The failure mode: if all workers for a queue are down, stalled jobs sit in active forever. Nothing moves them. Nothing alerts. They're zombies.
How to detect it: Periodically fetch the active list (LRANGE bull:<queue>:active 0 -1), then check each job's lock key (EXISTS bull:<queue>:<jobId>:lock). Any active job without a lock is stalled. This is a zero-baseline anomaly — even one stalled job should fire immediately.
2Redis OOM
BullMQ stores everything in Redis — job data, event streams, sorted sets for delayed jobs, lists for active and waiting queues. If you're not pruning, it grows without bound.
The biggest offenders are almost always the event streams. BullMQ writes a stream entry for every job lifecycle event (added, active, completed, failed, stalled). At 1,000 jobs/minute, that's 3,000-5,000 stream entries per minute, per queue. Over a week, a single busy queue can accumulate millions of stream entries consuming gigabytes of memory.
// Configure stream trimming in your Queue options:
const queue = new Queue('email-send', {
connection,
streams: {
events: {
maxLen: 10000 // keep last 10K events
}
}
});
// Also configure auto-removal of completed/failed jobs:
await queue.add('send', payload, {
removeOnComplete: { count: 1000 },
removeOnFail: { count: 5000 }
});
The second offender is completed job hashes. By default, BullMQ keeps every completed job forever. If each job payload is 2KB and you process 100K jobs/day, that's 200MB/day in completed job data alone.
maxmemory-policy noeviction. If Redis is set to allkeys-lru or any other eviction policy, it will silently delete BullMQ's internal keys under memory pressure. Jobs will vanish. State will corrupt. This is the most common misconfiguration I see in production deployments. Check your Redis config right now.
How to detect it: Track used_memory from INFO memory over time. Compute a growth rate. Project when you'll hit maxmemory. Alert hours before the limit, not after. Also identify which keys are growing fastest — is it event streams, completed sets, or something else? The remediation is completely different for each.
3Silent backlog growth
"5,000 jobs waiting" — is that bad? It depends entirely on context. If your workers drain 10,000/minute, a 5K backlog clears in 30 seconds. If your workers drain 50/minute, that's a 100-minute delay and climbing.

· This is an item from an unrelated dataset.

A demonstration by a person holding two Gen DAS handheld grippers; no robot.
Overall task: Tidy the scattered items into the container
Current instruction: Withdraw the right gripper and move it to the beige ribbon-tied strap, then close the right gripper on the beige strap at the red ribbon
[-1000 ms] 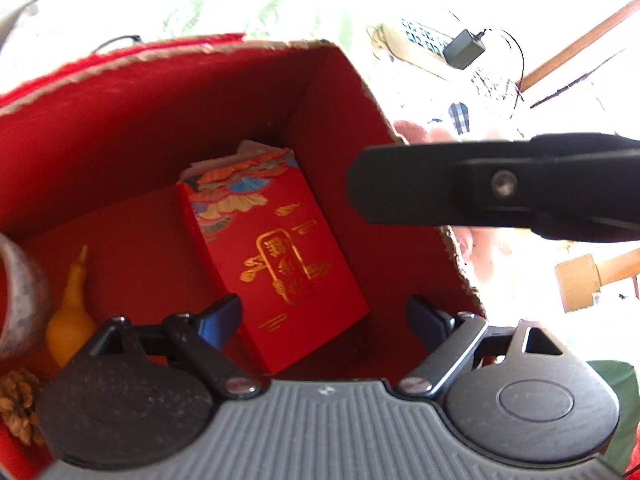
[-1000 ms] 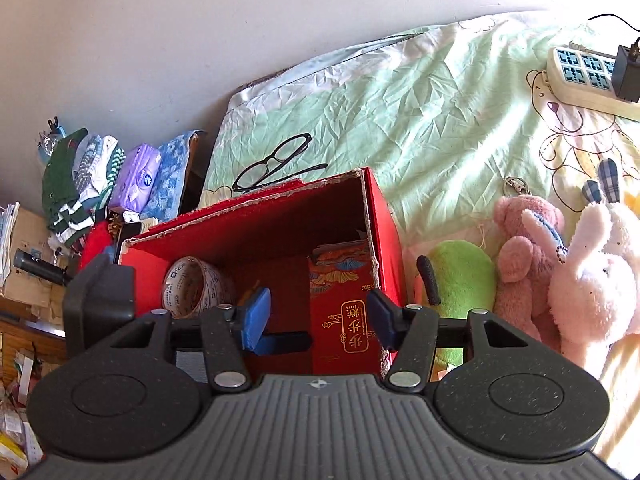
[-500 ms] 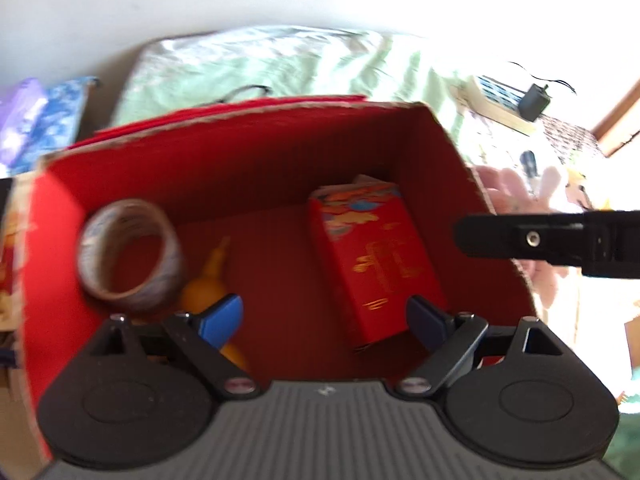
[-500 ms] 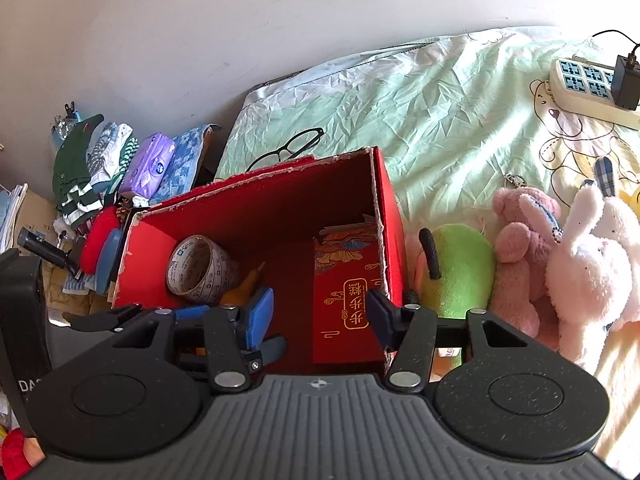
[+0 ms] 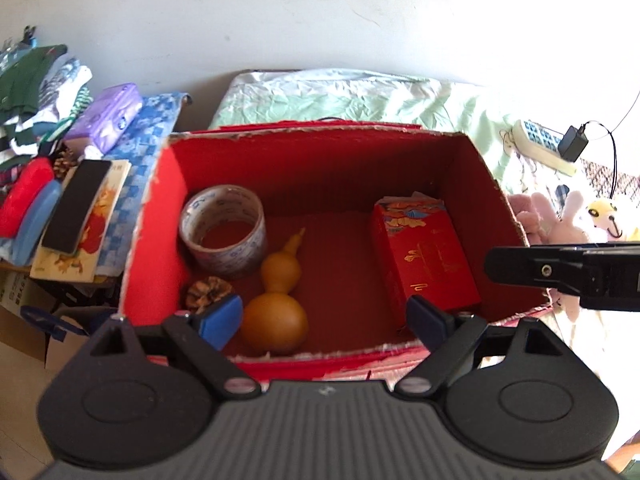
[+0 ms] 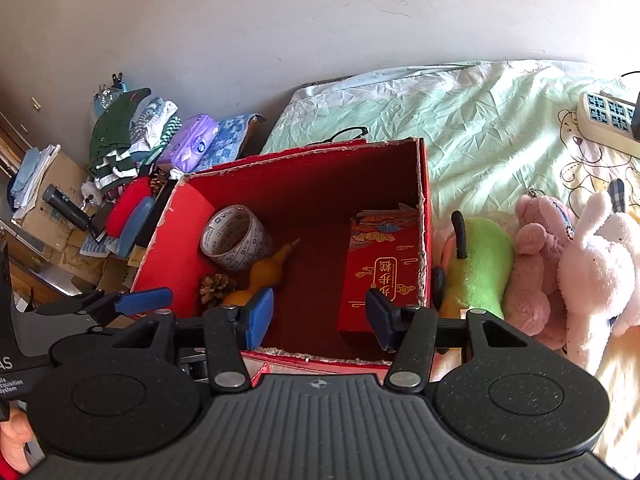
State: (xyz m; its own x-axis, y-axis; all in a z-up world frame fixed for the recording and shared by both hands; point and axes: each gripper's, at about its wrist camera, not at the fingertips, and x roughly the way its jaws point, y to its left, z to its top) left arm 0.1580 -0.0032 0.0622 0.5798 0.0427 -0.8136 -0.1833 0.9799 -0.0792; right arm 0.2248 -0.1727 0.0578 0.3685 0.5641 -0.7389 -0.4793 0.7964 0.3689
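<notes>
**Both grippers empty above the red box**

The left gripper [image 5: 322, 322] and the right gripper [image 6: 320, 314] both hang with their jaws apart and hold nothing, at the near edge of the open red cardboard box [image 5: 320, 168]. Inside the box, a roll of clear printed tape [image 5: 223, 231] stands at the far left. A small brown pine cone [image 5: 207, 294] lies near it, beside an orange gourd [image 5: 278, 300]. A red packet with gold print [image 5: 426, 258] leans on the right wall. To the right of the box, on the pale green bedsheet [image 6: 480, 120], lie a green plush pear [image 6: 478, 266] and a pink plush rabbit [image 6: 596, 276].
</notes>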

The dangerous failure mode isn't a sudden spike (those are obvious). It's inflow slightly exceeding drain rate over hours. At 2 AM, your data enrichment queue starts receiving 12 jobs/minute instead of the usual 10. Your single worker processes 11/minute. The backlog grows by 1 job/minute. After 8 hours, you have 480 jobs waiting, processing times have degraded, and your customer-facing SLA is blown.
How to detect it: You need three computed metrics, not just queue depth:
- Inflow rate — jobs entering the queue per minute
- Drain rate — jobs leaving the queue per minute (completed + failed)
- Net rate — drain minus inflow. Negative means growing. Positive means draining.
Then you can answer the questions that actually matter: "Is this queue keeping up?" and "If it's falling behind, by how much, and how long until it clears?"
4Flow deadlocks
BullMQ flows let you define parent-child job dependencies. A parent job enters waiting-children state and only resumes when all its children complete. This is powerful for building DAGs — but it creates a deadlock risk that's almost impossible to spot without dedicated tooling.
The scenario: A child job fails and exhausts all its retry attempts. The parent is waiting on that child. But failParentOnFailure isn't set (it defaults to false). The parent will wait forever. It's not failed — it's in waiting-children. It's not stalled — it doesn't have a lock. It just sits there. Permanently.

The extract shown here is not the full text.